*About this task*.
Where a line below holds the string "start", that line goes into the answer.

○ ○ ○ ○

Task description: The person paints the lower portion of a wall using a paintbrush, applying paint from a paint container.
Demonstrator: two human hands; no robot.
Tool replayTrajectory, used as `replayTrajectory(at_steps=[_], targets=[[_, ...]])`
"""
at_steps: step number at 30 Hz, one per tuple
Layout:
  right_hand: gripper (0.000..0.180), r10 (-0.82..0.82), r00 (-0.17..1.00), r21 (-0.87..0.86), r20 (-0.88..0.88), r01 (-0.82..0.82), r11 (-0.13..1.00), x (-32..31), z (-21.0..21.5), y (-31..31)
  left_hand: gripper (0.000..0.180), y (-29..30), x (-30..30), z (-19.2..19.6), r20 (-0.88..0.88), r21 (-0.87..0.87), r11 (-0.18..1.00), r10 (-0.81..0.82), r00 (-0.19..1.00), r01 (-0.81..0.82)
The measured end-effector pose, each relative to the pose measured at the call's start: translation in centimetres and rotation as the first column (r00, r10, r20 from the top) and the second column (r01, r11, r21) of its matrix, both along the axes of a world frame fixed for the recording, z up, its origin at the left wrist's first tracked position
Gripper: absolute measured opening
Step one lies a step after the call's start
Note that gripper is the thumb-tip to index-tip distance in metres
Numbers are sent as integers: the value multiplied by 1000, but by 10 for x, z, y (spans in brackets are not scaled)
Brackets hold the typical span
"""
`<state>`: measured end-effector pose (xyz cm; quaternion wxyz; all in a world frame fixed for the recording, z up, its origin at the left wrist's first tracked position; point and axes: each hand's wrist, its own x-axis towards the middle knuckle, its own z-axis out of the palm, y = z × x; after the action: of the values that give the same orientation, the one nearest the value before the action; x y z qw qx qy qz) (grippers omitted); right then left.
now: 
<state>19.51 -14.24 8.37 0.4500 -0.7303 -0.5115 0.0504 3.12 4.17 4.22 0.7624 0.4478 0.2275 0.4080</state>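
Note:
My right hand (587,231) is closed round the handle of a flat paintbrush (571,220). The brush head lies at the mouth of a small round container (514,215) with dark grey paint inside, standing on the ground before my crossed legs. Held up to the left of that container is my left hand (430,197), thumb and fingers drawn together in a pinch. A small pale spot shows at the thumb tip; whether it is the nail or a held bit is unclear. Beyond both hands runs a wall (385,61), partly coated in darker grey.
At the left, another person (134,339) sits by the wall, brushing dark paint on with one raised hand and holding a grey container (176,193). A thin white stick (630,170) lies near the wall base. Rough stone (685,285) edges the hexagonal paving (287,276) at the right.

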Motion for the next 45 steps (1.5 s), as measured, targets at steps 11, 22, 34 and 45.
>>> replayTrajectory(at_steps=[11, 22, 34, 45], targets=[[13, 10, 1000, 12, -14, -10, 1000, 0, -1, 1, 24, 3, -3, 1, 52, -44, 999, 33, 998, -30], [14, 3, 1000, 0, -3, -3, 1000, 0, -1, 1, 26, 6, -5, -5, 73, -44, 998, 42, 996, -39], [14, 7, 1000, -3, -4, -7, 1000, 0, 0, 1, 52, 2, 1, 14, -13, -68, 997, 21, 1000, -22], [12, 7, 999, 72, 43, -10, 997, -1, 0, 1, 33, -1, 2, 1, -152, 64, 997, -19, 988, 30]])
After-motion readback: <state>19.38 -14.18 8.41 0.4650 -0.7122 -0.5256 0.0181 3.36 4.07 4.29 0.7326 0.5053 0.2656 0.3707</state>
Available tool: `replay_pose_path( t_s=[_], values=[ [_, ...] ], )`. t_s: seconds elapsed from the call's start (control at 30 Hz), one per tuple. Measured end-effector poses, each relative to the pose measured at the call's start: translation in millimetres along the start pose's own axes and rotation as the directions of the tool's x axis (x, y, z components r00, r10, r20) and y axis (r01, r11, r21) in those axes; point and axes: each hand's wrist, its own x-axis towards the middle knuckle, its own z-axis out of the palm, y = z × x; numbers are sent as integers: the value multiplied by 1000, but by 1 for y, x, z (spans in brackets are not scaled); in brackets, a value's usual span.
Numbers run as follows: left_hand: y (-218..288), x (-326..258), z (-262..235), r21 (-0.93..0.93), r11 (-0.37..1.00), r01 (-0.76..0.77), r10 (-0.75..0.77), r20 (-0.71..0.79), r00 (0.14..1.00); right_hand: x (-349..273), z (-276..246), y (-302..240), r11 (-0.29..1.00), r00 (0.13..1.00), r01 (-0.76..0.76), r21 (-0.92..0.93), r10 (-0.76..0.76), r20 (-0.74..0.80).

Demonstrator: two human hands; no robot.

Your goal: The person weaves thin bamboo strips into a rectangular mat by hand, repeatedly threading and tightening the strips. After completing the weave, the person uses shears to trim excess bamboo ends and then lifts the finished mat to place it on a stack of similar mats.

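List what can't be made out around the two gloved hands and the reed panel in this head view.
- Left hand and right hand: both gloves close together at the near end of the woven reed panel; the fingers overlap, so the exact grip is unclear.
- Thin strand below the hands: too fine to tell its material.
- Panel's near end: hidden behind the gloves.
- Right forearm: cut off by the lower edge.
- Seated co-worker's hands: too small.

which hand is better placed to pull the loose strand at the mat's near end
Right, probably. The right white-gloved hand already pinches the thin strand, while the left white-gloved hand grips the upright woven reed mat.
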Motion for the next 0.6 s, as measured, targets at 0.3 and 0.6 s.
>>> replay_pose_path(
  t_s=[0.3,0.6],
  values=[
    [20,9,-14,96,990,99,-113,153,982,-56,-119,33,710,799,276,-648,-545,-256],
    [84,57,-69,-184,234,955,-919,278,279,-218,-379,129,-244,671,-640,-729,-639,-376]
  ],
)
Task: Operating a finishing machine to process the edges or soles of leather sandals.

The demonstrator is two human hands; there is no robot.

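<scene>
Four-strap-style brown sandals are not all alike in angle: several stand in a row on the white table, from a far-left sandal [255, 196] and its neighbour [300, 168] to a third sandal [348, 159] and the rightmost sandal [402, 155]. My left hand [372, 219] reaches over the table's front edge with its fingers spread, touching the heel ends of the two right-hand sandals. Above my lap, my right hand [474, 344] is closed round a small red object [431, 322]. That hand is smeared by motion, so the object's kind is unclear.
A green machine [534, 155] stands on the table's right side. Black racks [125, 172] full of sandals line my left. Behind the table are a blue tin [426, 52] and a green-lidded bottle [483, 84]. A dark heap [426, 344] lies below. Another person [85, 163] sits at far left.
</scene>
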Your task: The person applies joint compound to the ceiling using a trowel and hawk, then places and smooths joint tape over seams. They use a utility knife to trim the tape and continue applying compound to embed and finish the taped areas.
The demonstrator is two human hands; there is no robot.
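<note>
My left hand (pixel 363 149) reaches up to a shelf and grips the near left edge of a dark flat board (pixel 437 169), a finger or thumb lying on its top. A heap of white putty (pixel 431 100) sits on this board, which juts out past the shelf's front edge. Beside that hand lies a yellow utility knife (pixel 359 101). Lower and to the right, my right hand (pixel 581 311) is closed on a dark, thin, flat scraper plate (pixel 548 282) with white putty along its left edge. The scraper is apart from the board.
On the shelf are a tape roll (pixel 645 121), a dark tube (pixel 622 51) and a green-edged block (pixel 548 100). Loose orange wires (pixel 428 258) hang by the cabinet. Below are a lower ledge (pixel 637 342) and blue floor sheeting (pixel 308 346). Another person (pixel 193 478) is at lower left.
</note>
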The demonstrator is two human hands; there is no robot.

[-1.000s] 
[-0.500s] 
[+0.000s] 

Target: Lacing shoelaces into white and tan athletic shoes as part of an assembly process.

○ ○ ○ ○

*Answer space*.
The measured end-effector pose, each relative to the pose measured at the call's start: translation in centimetres and rotation as the first column (r00, r10, r20 from the top) and the second column (r01, r11, r21) of its matrix, both along the axes of a world frame fixed for the recording, z up, its origin at the left wrist's first tracked position
Step one lies a step after the call's start
Available tool: `replay_pose_path( t_s=[_], values=[ [_, ...] ], )`. t_s: seconds elapsed from the call's start (control at 30 Hz), one per tuple. Measured end-effector poses, each relative to the pose measured at the call's start: translation in millimetres along the start pose's own axes and rotation as the directions of the tool's x axis (x, y, z components r00, r10, r20) and y axis (r01, r11, r21) in those axes; point and axes: each hand's wrist, its own x-axis towards the middle knuckle, its own z-axis out of the palm, y = z × x; numbers are sent as integers: the value multiplied by 1000, but by 1 for y, x, z (spans in brackets are not scaled); in brackets, a value's usual span.

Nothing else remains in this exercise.